## [ACTION ITEM]
Search the entries below for "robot" and copy each matching line.

═════ MATERIAL FOR THE TASK ═════

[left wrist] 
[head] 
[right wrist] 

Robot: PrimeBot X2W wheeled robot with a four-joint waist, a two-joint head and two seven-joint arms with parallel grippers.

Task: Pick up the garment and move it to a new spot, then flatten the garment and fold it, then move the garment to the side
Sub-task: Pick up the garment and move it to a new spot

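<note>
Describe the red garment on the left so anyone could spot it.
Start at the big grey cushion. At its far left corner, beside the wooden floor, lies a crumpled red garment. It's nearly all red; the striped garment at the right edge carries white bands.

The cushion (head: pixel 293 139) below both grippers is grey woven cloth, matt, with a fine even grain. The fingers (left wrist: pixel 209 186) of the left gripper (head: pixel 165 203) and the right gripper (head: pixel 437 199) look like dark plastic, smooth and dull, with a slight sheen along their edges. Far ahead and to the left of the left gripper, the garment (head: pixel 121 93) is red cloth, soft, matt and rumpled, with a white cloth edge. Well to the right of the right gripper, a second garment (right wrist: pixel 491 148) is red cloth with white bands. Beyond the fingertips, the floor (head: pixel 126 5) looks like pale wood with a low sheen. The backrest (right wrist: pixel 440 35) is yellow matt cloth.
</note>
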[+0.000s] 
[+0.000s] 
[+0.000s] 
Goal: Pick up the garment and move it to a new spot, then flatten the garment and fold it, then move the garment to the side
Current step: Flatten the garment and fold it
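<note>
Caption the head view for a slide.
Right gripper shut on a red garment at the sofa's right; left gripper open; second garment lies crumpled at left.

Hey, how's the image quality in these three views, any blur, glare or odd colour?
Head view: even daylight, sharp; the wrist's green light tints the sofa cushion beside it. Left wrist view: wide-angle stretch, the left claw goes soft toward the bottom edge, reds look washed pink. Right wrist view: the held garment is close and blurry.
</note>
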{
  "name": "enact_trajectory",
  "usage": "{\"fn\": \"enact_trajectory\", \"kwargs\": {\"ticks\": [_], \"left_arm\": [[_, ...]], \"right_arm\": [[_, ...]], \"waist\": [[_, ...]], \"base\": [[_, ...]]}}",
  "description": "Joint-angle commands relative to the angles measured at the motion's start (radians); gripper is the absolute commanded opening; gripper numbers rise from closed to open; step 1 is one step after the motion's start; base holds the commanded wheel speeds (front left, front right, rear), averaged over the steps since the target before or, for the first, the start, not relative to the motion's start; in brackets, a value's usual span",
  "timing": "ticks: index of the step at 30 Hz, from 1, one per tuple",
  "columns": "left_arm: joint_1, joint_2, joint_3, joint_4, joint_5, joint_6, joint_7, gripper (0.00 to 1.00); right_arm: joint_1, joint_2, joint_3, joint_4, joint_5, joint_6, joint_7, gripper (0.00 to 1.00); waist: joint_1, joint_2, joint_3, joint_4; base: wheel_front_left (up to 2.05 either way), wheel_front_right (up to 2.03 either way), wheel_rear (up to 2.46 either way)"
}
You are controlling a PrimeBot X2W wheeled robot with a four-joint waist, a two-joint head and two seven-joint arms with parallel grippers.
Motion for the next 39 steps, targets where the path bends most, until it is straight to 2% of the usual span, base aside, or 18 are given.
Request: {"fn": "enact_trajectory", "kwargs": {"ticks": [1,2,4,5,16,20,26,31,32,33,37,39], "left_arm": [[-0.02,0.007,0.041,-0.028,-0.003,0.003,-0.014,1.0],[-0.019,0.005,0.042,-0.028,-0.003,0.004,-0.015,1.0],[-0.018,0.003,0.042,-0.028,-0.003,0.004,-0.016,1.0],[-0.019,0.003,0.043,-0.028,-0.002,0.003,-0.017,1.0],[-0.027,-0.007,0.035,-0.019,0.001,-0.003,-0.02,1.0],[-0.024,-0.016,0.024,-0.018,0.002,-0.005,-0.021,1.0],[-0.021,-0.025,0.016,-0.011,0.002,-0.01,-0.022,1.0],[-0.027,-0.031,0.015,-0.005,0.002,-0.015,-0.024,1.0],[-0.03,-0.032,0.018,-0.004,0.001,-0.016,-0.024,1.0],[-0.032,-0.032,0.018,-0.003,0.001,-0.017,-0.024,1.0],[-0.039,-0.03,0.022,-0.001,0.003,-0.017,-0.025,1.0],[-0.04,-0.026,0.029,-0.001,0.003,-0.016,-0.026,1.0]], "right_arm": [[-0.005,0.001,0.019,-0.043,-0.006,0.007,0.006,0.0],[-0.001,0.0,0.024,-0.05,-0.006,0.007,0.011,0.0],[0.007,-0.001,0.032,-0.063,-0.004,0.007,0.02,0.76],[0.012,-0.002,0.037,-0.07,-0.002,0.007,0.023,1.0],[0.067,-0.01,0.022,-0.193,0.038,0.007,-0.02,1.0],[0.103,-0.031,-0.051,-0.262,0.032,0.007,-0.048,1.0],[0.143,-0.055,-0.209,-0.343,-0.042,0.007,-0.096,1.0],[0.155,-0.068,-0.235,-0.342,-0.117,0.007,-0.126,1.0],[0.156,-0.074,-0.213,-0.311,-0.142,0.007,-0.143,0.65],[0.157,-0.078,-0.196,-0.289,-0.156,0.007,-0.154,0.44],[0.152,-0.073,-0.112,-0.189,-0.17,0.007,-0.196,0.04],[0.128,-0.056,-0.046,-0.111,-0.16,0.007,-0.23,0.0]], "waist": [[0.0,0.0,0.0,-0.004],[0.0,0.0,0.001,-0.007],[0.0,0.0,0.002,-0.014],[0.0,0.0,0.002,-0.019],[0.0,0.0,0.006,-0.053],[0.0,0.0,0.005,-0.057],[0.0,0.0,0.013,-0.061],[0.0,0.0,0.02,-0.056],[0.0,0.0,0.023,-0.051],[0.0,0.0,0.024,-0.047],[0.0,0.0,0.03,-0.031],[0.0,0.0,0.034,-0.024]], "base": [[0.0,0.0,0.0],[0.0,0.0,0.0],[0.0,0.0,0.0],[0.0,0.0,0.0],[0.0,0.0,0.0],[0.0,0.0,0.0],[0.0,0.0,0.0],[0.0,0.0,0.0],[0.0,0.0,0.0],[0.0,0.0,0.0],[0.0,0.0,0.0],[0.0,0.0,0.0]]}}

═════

## [SOLUTION BELOW]
Robot: PrimeBot X2W wheeled robot with a four-joint waist, a two-joint head and two seven-joint arms with parallel grippers.
You are controlling a PrimeBot X2W wheeled robot with a four-joint waist, a two-joint head and two seven-joint arms with parallel grippers.

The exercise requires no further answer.